Economic Perspectives for Belgium
Revisions of past GDP
According to the preliminary estimate of the National Accounts Institute (NAI), third quarter Belgian real GDP grew by 0.20% qoq. The figure was broadly in line with what we had expected (0.15%) and followed an upwardly revised 0.32% and 0.28% expansion in the first and second quarter (from 0.27% and 0.21% published previously). A longer series of GDP data, from 2009 onwards, was revised by the NAI as part of the process to improve the quality of statistics in line with Eurostat’s recommendations. Such a benchmark revision of national accounts data takes place every five years. The general trend of Belgian economic activity since 2009 did not change, but for the individual years the revision caused a more significant adjustment of the annual growth figures. For the more recent years, annual real GDP growth in 2019 (2.4%), 2020 (-4.8%), 2022 (4.2%) appears to have been better compared to the previously released data (2.2%, -5.3% and 3.0%, respectively), while in 2021 (6.2%) and 2023 (1.3%) it was worse (6.9% and 1.4% previously reported).

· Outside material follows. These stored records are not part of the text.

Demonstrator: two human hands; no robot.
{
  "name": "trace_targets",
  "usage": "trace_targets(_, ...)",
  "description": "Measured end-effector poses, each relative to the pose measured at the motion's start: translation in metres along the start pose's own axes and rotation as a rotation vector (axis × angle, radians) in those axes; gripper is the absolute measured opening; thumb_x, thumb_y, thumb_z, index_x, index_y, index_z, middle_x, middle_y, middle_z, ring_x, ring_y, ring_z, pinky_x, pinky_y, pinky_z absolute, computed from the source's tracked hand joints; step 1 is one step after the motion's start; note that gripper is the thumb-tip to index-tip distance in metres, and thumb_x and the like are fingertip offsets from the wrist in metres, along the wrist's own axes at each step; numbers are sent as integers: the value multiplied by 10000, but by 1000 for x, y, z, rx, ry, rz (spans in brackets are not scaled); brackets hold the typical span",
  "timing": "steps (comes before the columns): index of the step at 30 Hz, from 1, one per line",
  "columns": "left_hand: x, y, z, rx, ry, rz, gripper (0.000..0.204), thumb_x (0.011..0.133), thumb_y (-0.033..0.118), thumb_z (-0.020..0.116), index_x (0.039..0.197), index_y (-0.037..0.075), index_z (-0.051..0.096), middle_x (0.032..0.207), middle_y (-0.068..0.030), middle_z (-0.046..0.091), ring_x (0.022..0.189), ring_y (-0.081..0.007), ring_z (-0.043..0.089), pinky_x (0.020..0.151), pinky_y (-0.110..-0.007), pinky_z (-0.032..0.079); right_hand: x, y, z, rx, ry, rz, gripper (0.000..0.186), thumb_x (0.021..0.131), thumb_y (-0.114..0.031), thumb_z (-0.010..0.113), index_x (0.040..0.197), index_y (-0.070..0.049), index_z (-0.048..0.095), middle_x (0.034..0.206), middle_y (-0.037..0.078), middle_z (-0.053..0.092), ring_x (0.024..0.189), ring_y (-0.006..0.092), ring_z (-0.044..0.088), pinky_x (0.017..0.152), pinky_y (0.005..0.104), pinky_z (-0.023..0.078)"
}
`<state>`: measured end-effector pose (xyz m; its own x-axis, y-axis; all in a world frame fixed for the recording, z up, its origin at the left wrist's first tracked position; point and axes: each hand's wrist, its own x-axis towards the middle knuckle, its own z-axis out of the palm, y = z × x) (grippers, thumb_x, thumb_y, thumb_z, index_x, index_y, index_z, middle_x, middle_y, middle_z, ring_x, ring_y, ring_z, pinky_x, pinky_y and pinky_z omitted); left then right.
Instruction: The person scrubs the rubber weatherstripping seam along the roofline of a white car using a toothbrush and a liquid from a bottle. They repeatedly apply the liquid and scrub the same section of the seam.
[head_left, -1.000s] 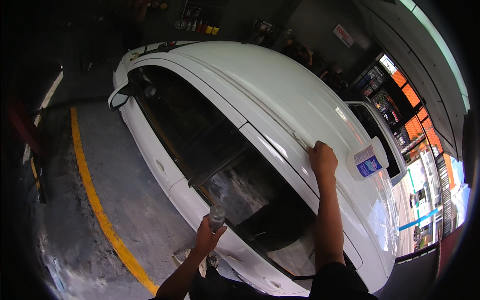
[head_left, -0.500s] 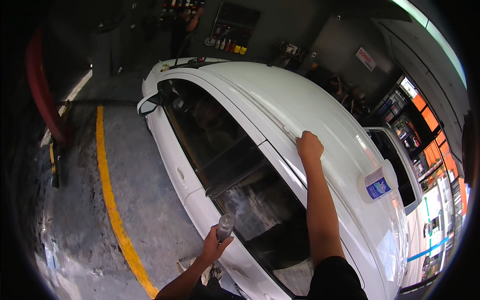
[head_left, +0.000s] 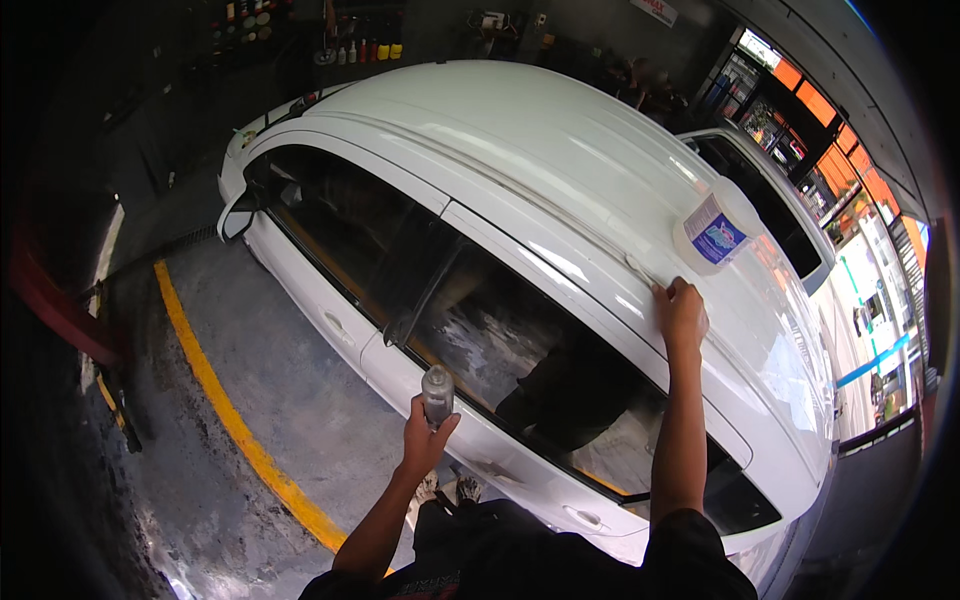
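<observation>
A small clear bottle (head_left: 437, 396) with grey contents is upright in my left hand (head_left: 428, 438), its fingers wrapped round it beside the white car's door. My right hand (head_left: 682, 312) is closed on a slim pale brush-like tool (head_left: 640, 271). The tool's front end rests along the groove at the near edge of the car roof (head_left: 520, 130); my fingers hide its rear end. Beyond my right hand, a white tub (head_left: 712, 232) with a blue and white label sits on the roof.
Dark side windows (head_left: 530, 350) and a door mirror (head_left: 238, 217) face me. A yellow line (head_left: 225, 405) crosses the grey floor at left, near a red post (head_left: 60, 310). Another vehicle (head_left: 765, 190) stands behind the car. Bottles (head_left: 365, 51) line the dark back wall.
My right hand and the pale tool have moved along the roof groove toward the car's rear. The view has shifted the same way. My left hand still holds the bottle.
</observation>
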<state>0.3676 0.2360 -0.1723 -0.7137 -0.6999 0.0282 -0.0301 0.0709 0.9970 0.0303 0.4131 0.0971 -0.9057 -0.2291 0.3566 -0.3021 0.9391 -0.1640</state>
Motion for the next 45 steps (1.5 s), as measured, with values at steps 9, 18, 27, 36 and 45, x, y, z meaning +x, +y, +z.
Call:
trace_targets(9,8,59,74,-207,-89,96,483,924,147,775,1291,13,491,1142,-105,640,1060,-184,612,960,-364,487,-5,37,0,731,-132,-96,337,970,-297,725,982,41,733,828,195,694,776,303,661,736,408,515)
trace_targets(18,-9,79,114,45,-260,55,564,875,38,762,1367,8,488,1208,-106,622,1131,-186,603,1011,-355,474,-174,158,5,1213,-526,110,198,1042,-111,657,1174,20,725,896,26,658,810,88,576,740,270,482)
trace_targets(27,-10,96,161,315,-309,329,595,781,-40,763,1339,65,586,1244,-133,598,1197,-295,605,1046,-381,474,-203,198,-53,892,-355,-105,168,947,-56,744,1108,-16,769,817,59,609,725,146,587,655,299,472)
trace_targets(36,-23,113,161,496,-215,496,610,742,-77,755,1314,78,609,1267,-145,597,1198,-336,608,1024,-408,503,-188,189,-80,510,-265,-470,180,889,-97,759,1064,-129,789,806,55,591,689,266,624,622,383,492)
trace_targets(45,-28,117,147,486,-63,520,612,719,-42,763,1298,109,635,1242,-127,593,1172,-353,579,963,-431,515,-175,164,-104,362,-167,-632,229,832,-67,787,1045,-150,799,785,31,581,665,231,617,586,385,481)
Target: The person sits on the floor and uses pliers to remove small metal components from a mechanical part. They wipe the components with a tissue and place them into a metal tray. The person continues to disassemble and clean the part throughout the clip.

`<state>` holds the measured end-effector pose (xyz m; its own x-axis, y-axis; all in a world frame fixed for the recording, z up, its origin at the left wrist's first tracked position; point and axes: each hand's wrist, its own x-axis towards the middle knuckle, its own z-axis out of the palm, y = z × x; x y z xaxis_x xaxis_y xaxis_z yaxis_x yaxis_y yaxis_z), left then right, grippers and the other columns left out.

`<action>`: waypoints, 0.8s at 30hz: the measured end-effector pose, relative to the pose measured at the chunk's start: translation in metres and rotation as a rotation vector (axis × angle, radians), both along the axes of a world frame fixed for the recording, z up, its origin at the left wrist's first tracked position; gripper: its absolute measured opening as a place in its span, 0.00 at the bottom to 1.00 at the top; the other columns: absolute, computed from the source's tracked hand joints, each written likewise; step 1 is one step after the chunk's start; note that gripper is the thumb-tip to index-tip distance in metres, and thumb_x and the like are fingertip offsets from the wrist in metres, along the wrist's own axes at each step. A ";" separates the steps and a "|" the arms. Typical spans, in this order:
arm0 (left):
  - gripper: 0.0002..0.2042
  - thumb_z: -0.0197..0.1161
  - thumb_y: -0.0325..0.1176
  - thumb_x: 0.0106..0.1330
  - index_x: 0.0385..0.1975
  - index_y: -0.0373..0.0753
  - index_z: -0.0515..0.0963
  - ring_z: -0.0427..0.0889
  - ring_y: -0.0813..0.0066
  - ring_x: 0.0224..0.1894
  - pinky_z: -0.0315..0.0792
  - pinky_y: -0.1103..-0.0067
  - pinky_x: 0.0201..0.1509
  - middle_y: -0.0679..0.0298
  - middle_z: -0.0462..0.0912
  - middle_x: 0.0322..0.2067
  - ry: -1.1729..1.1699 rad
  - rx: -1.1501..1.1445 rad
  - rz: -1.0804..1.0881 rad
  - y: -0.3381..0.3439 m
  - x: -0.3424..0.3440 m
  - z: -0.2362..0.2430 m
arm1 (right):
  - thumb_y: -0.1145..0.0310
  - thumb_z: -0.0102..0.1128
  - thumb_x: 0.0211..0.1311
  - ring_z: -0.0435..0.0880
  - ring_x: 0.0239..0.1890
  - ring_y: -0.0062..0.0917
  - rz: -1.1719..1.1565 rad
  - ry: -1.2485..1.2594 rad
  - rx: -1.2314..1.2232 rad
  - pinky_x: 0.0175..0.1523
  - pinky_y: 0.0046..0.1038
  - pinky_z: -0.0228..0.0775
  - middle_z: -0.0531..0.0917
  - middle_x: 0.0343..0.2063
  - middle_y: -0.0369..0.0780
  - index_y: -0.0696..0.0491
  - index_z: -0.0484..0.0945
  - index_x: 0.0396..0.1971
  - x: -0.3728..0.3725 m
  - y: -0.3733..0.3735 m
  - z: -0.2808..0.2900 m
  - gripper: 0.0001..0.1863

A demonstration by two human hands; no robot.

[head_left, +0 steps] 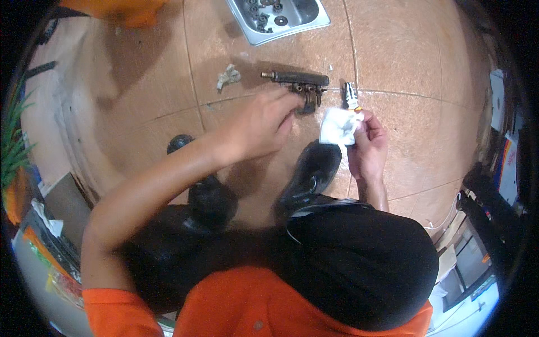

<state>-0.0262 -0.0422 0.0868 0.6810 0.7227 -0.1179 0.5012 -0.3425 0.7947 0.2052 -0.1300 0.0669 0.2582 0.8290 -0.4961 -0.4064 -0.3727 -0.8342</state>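
My left hand (268, 121) is curled, back upward, with its fingertips over the near side of a dark metal rail (295, 78). That rail lies on the floor, with a brass-coloured end and several short fittings along it. What the left fingertips hold, if anything, is hidden. My right hand (369, 137) pinches a folded white tissue (336, 128), held apart from the rail on its right. Just beyond the tissue is a small black-and-white object (349, 94); its kind is unclear, and I cannot tell whether the right fingers touch it.
A metal tray (306, 14) with several small dark parts stands at the far side. A crumpled, stained tissue (229, 76) lies left of the rail. My dark shoes (314, 168) rest on the brown tiled floor (418, 129). Green leaves (14, 140) show at the left edge.
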 end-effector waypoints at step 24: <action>0.06 0.64 0.29 0.59 0.32 0.32 0.80 0.82 0.51 0.31 0.74 0.64 0.37 0.50 0.82 0.27 -0.365 -0.005 0.239 0.000 0.051 -0.004 | 0.79 0.65 0.61 0.80 0.25 0.19 0.125 -0.200 0.169 0.31 0.22 0.74 0.84 0.27 0.39 0.58 0.77 0.31 -0.013 0.032 0.006 0.04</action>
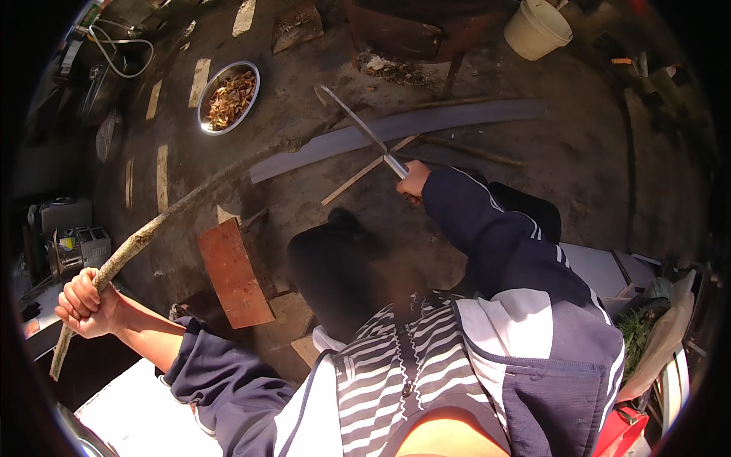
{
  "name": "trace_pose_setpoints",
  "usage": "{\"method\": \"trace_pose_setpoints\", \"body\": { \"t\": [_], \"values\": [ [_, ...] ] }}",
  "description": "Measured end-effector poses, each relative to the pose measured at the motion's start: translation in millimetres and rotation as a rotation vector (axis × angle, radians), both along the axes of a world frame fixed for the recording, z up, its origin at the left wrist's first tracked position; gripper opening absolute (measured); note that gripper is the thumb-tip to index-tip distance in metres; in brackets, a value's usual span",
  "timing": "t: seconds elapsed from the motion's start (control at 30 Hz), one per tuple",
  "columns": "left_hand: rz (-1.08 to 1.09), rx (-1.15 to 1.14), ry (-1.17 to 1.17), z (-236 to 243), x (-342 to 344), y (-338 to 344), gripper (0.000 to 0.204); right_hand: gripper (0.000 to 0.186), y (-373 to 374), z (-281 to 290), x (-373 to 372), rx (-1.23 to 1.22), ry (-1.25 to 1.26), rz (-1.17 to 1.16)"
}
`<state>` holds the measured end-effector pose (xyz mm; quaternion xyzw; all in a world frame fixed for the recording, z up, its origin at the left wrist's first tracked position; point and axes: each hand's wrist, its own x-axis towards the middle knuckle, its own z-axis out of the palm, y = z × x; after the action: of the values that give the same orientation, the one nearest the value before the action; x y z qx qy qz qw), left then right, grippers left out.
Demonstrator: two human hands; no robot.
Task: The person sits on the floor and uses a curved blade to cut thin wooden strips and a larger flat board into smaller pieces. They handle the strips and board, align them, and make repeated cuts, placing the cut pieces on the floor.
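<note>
Dirt ground of a sunlit yard, with a person gripping a long stick and a big knife.

Bare earth carries a metal bowl (pixel 228 97) of wood chips, a pale bucket (pixel 538 28) at the top, and a reddish wooden block (pixel 234 272) near the knees. The left hand (pixel 82 303) has its fingers wrapped tight round the long stick (pixel 175 209), which slants up to the right above the ground. The right hand (pixel 415 178) is closed on the handle of the knife (pixel 358 126), whose blade points up and left, near the stick's far end.
</note>
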<state>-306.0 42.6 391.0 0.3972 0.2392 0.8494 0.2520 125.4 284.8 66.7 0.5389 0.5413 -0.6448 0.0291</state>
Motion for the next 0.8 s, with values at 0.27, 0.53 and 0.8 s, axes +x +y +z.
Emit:
{"method": "trace_pose_setpoints", "body": {
  "t": [0.27,0.53,0.8],
  "values": [
    [0.256,-0.281,-0.035,13,1,25,0.041,0.012,-35,-7,27,-0.370,0.154,-0.026],
    [0.623,-0.395,0.199,41,83,92,0.043,0.016,0,90,0,0.004,0.264,-0.007],
    [0.325,-0.380,0.370,47,15,103,0.034,0.013,23,316,-61,0.983,1.254,-0.347]
  ]
}}
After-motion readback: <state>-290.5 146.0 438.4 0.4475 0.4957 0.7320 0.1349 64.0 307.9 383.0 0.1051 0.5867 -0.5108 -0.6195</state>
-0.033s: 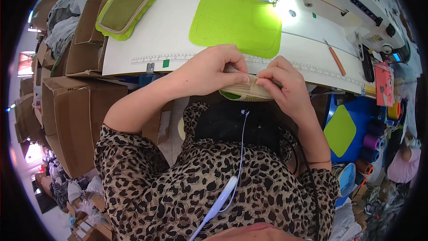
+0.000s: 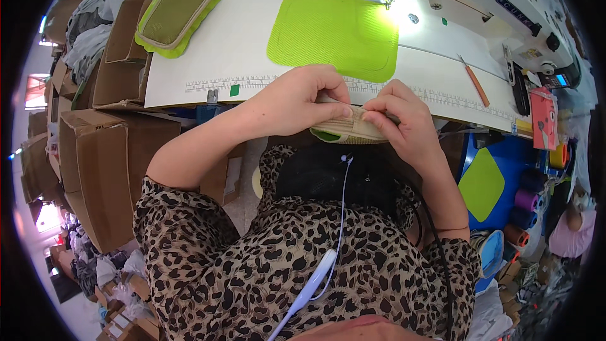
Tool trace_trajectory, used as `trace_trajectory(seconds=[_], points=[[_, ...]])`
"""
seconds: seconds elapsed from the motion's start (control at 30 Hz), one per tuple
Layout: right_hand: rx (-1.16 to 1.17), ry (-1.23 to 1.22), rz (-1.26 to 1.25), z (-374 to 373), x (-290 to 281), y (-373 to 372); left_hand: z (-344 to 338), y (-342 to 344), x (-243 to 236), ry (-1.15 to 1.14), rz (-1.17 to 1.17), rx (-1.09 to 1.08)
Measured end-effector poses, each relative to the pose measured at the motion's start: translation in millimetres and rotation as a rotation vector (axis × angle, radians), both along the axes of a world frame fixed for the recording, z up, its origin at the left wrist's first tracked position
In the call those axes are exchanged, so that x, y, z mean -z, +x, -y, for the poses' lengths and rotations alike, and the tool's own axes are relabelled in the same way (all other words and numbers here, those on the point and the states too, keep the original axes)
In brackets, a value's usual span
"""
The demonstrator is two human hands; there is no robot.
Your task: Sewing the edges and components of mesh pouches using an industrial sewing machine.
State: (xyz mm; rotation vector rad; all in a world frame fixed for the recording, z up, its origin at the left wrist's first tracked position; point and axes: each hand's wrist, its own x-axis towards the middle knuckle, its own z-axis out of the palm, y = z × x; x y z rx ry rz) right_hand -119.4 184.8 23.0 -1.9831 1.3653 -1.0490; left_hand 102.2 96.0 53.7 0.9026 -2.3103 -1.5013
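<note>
At the near edge of the white table (image 2: 243,31), the left hand (image 2: 303,101) and right hand (image 2: 409,119) both pinch the beige pouch (image 2: 356,130), virtually unmoved since a moment ago, so the work seems held at one spot.
</note>
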Motion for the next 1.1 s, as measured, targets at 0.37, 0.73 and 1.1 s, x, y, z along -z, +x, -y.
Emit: trace_trajectory(seconds=[0.37, 0.73, 1.1], points=[[-0.082, 0.151, 0.064, -1.3, 5.4, -1.3, -5.6, -1.3, -12.6, -0.261, 0.102, 0.052], [-0.083, 0.273, 0.092, -1.3, 4.4, -5.4, 10.5, -1.4, -11.1, 0.035, 0.162, 0.083], [-0.036, 0.324, 0.285, 19.9, 17.8, 12.1, 36.9, 7.6, -3.9, 0.243, 0.178, -0.032]])
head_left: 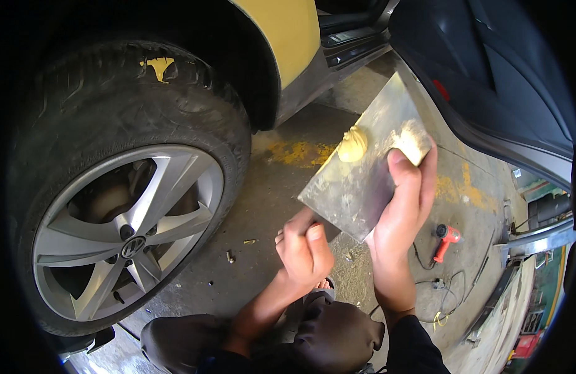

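Observation:
My right hand [409,193] holds a flat metal plate [356,199] by its right side, thumb on top and fingers behind. The plate is tilted, with grey and pale smears on its face. Near its left edge sits a thick dollop of yellow filler paste [352,144], and a paler crusted patch lies by my thumb. My left hand [304,246] is closed just below the plate's lower left corner. From its fingers a dark flat spreader [329,229] shows in part, mostly hidden by the hand and the plate.
A car wheel [132,243] with silver spokes fills the left, a yellow smear [158,67] on its tyre. Above are a yellow body panel [291,37] and an open door [487,75]. A red heat gun [447,242] and cables lie on the floor to the right.

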A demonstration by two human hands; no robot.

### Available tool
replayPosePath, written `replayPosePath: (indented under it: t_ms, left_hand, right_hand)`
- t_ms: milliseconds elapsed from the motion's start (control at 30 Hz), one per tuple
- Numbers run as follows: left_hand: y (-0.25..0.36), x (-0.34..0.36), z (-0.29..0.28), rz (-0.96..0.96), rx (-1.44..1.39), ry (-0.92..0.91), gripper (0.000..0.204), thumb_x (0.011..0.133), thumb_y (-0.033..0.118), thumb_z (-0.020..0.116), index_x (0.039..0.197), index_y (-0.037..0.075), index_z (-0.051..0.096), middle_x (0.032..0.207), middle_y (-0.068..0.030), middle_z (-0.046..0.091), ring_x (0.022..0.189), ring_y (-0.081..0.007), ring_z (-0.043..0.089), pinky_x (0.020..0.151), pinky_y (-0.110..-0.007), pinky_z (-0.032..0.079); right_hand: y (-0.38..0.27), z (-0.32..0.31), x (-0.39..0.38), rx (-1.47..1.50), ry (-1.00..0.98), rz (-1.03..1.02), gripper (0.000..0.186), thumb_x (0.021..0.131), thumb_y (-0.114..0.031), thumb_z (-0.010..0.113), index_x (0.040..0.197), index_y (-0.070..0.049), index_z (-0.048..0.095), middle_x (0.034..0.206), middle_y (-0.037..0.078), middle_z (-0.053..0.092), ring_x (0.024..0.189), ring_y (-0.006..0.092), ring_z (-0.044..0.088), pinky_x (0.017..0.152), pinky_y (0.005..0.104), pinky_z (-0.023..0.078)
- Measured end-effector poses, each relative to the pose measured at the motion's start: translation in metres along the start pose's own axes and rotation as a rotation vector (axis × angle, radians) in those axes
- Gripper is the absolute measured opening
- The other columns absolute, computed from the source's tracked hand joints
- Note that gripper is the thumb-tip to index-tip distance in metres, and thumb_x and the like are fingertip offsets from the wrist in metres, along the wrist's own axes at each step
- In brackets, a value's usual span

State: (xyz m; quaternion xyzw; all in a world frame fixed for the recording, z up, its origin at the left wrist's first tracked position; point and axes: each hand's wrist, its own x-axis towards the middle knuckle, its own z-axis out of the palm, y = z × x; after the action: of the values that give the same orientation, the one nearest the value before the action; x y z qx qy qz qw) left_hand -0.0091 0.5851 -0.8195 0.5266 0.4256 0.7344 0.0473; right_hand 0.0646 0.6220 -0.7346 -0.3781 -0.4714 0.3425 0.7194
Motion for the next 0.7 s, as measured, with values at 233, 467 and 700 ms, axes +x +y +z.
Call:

The Belgian Q3 2024 growth figure (0.2%) came out below that of the euro area (0.4%, excluding Ireland 0.3%) and was in line with that of Germany (0.2%). The initial Q3 estimate shows that value added in the services sector rose by 0.2%, a slowdown compared to qoq growth in previous quarters. Value added in construction remained stable, while in industry it continued to contract (-0.1%). Component data for Q3 growth are not yet available. Frequently available data point to ongoing weakness on the side of businesses in the manufacturing industry, indicating that Belgian exports likely have been weighing on Q3 growth. Most notably, capacity utilisation in the sector currently is at levels previously seen only in periods of severe crisis. In the textile and chemical sectors, the rate is even more than 10 percentage points below its long-term average (see figure BE1). A more thorough analysis of Belgian industry can be found in a recently published KBC Research Report "Een macro-economische blik op de Belgische industrie" (currently only available in Dutch).
Trump and Belgium
Trump's second presidency and the related protectionist turn of the US may profoundly harm Belgium’s economy, as it is a very open export-oriented economy and trade with the US is important. In 2023, Belgium exported EUR 31 bn in goods to the US, making up 6.4% of total goods exports or nearly one-fifth of its extra-EU exports. This makes the US Belgium’s largest trading partner outside the EU and its fourth trading partner overall. Several EU countries have a higher share of the US in their exports than Belgium. The direct impact on Belgian GDP of a potential 10% tariff on goods exported to the US is relatively large, however, given Belgium’s high ratio of total exports to GDP. As a percentage of GDP, exports to the US amount to some 5% in Belgium, which is the highest figure in the EU27 after Ireland (see figure BE2). Indirect effects may be big as well, given the high US exposure of Belgium’s main EU trading partners and Belgium’s sensitivity to mounting negative sentiment on global trade.
The looming trade shock made us revise the growth outlook for the Belgian economy, similar to what we did for our euro area scenario. We now see more sluggish quarterly growth ahead, with annual real GDP growth in 2025 forecast at 0.6%, down from 1.0% previously. Given Belgium’s large exposure (see above), the downward revision of Belgian growth (-0.4 percentage points) is somewhat bigger than the one for euro area growth (-0.3 percentage points). The estimate for annual growth this year (2024) is slightly down as well, from 1.0% to 0.9%, mainly due to the technical national accounts’ revisions discussed earlier (among which, a smaller statistical growth overhang at the end of 2023, at 0.3% after the revisions instead of 0.5% in previously released data). In our updated scenario, Belgian industry continues to experience difficult times, likely leading to further net job losses in the sector. Hence, we also upwardly revised the outlook for Belgian unemployment, which we now see at a rate of 6.0% by end 2025, up from 5.6% previously.
Belgian harmonised inflation (HICP) slightly increased to 4.5% in October, up from 4.3% in August and September. The sub-indices with the largest upward effect on the October inflation rate were natural gas, electricity and tobacco. Core inflation (excluding energy and unprocessed food) stood at 3.7% in October, slightly up from 3.6% in September. Average annual HICP inflation in Belgium looks set to reach 4.2% in 2024, well above the forecast euro area figure (2.4%). Taking into account the new situation of Trump’s re-election in the US, inflation in the next years will likely come out somewhat higher and more persistent than we had been expecting so far. Retaliatory tariff hikes by the EU as well as a stronger USD may indeed reignite some inflationary pressures. In our updated scenario, we now think that annual Belgian inflation in 2025 will be at 2.3%, up from 2.1% in our previous forecast.